From an ethical hacking perspective, understanding how to handle unusual filenames is vital for Data Exfiltration and Post-Exploitation. Often, attackers or even developers might use “hidden” directories or files with spaces and special characters to hide configuration files or sensitive data from casual observation.

Defense Strategy: As a system administrator or developer, it is generally discouraged to create files with spaces in a Linux environment. Instead, use underscores (_) or dashes (-). This reduces the risk of script errors that could lead to vulnerabilities. For example, a poorly written cleanup script using rm $FILENAME (without quotes) could accidentally delete the wrong files if $FILENAME contains spaces.

Ethical Use: This tutorial is for educational purposes within the context of authorized wargames. Performing these actions on systems you do not own or have explicit permission to test is illegal and unethical. The skills learned here should be applied toward strengthening system security and understanding how to perform thorough audits of file systems during forensic investigations.

FAQ: Frequently Asked Questions

• • • Q1: Why does OverTheWire use port 2220 instead of 22?

      A: High-traffic public servers often change the default SSH port to reduce the volume of automated “brute-force” attacks that target port 22.

    • Q2: Can I use “Tab Completion” for files with spaces?

      A: Yes! If you type cat spa and hit the Tab key, the shell will automatically escape the spaces for you (e.g., cat spaces\ in\ this\ filename). This is the fastest and most accurate method.

    • Q3: What is the difference between ‘single’ and “double” quotes?

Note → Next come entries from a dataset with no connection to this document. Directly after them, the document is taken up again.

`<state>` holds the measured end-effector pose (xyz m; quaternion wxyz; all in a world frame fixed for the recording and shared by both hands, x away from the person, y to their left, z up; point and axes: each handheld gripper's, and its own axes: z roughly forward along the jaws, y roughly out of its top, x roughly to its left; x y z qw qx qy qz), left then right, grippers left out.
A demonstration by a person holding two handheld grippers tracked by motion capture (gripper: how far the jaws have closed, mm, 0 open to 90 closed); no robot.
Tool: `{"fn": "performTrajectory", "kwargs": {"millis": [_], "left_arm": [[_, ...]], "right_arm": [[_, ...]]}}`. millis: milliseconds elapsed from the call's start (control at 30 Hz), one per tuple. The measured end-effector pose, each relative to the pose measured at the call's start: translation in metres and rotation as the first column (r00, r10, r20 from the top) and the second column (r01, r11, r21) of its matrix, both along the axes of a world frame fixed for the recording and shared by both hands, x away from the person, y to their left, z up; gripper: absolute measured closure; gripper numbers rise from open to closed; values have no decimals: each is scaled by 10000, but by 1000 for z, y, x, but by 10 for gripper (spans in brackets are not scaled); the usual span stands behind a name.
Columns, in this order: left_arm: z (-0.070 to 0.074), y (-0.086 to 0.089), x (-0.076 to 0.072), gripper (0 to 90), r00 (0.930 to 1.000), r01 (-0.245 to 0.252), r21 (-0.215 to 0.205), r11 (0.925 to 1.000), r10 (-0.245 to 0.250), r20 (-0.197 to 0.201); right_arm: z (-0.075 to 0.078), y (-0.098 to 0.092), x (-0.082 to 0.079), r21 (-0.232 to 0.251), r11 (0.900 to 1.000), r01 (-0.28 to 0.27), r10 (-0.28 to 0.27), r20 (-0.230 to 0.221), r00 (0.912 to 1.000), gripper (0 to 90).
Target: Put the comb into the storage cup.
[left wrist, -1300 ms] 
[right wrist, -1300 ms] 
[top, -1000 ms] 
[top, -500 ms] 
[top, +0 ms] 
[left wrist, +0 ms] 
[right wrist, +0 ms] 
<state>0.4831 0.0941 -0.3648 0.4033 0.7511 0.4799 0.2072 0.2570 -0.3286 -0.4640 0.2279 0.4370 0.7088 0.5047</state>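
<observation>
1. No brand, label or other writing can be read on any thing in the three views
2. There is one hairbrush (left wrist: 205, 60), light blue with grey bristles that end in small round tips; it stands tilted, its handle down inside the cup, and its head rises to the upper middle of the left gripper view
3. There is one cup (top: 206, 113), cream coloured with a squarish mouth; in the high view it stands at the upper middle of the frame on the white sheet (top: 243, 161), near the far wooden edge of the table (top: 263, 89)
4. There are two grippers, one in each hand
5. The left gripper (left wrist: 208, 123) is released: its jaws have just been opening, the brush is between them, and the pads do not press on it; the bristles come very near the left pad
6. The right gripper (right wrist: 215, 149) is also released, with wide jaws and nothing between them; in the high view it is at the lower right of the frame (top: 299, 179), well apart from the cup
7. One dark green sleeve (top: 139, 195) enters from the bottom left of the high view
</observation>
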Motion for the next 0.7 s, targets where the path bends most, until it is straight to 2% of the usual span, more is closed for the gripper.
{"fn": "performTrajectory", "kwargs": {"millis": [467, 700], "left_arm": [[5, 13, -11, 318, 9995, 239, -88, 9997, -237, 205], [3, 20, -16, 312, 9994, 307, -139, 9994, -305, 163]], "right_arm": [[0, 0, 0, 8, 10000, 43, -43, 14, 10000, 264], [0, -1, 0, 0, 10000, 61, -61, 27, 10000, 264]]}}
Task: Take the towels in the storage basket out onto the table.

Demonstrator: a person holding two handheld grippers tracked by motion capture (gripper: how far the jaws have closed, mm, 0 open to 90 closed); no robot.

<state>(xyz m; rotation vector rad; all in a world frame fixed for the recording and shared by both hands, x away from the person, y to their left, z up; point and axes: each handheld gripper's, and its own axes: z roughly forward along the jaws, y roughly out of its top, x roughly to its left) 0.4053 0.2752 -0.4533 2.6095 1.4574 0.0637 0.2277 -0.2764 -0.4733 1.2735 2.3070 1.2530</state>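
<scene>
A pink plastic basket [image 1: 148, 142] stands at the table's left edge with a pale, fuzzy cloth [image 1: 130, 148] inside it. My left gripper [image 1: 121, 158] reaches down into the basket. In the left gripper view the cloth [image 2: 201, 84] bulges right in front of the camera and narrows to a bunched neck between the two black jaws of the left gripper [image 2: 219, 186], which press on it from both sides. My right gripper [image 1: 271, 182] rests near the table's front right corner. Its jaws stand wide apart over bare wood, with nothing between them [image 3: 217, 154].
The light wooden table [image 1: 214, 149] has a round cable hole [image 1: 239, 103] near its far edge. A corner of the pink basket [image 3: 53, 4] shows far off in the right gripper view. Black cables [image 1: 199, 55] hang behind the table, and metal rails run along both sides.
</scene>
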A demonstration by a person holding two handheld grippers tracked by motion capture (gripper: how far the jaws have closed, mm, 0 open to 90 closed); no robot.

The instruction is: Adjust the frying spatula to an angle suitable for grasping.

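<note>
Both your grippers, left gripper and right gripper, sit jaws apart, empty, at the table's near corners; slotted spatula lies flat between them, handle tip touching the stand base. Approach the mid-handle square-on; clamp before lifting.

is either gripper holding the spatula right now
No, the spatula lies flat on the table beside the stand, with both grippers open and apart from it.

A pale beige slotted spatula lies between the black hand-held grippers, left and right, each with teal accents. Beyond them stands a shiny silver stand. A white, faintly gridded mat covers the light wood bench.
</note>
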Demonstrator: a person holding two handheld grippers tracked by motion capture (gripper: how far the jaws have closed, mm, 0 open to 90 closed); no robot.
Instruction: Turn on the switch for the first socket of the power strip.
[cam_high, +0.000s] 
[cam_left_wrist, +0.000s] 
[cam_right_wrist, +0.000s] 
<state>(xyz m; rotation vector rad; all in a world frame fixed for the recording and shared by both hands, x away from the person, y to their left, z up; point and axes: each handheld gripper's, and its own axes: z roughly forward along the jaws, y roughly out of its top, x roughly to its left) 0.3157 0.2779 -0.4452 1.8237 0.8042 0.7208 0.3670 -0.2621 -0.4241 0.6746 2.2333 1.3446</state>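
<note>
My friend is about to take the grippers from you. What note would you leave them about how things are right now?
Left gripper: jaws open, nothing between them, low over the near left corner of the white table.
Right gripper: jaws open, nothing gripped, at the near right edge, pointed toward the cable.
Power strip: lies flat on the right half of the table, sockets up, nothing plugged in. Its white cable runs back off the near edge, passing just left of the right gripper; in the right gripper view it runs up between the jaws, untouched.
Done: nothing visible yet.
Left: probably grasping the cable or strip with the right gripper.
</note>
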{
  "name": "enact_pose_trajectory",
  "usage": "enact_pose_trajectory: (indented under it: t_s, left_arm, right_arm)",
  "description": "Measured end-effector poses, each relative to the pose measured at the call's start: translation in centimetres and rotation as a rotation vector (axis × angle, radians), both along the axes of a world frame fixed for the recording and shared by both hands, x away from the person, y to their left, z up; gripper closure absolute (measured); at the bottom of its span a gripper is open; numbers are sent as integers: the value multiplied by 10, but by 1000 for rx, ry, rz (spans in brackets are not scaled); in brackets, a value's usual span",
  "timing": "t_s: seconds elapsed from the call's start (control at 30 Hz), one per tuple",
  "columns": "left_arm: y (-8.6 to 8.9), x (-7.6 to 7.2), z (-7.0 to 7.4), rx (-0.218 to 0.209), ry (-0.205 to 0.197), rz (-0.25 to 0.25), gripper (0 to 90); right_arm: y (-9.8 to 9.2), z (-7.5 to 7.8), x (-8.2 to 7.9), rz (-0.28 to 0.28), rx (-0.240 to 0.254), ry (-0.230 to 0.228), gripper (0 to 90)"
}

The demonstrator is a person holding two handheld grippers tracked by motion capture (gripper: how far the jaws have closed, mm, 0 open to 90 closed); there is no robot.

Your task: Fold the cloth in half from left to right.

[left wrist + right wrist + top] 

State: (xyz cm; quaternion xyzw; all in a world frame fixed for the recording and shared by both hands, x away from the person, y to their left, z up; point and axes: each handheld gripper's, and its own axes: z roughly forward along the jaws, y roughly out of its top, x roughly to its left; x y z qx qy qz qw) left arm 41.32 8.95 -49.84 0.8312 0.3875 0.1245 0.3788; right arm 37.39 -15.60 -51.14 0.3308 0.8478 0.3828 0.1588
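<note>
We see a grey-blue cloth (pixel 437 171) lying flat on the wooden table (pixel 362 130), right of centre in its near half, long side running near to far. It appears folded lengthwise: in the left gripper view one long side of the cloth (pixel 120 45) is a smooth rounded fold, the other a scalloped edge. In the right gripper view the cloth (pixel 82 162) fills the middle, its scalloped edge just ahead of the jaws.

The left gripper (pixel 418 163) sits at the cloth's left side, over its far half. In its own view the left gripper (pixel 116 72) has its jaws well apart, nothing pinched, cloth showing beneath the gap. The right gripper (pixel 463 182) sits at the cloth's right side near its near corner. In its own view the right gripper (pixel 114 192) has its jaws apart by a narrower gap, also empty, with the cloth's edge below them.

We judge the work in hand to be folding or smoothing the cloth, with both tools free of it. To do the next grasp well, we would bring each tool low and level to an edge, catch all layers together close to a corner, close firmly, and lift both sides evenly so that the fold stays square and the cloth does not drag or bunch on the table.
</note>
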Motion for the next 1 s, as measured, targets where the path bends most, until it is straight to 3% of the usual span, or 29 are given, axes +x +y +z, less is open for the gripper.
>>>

      A: In Bash, single quotes treat every character literally. Double quotes allow for “variable expansion” (like $USER). For filenames, both usually work the same way.

    • Q4: I lost my password for Level 2, what should I do?

      A: You must go back to Level 1 and solve it again. Wargames are designed to be solved sequentially; keep a secure “notes” file with your progress.

    • Q5: Are there other special characters I should worry about?

      A: Yes. Characters like *, ?, !, and & also have special meanings in the shell and must be escaped or quoted to be treated as part of a filename.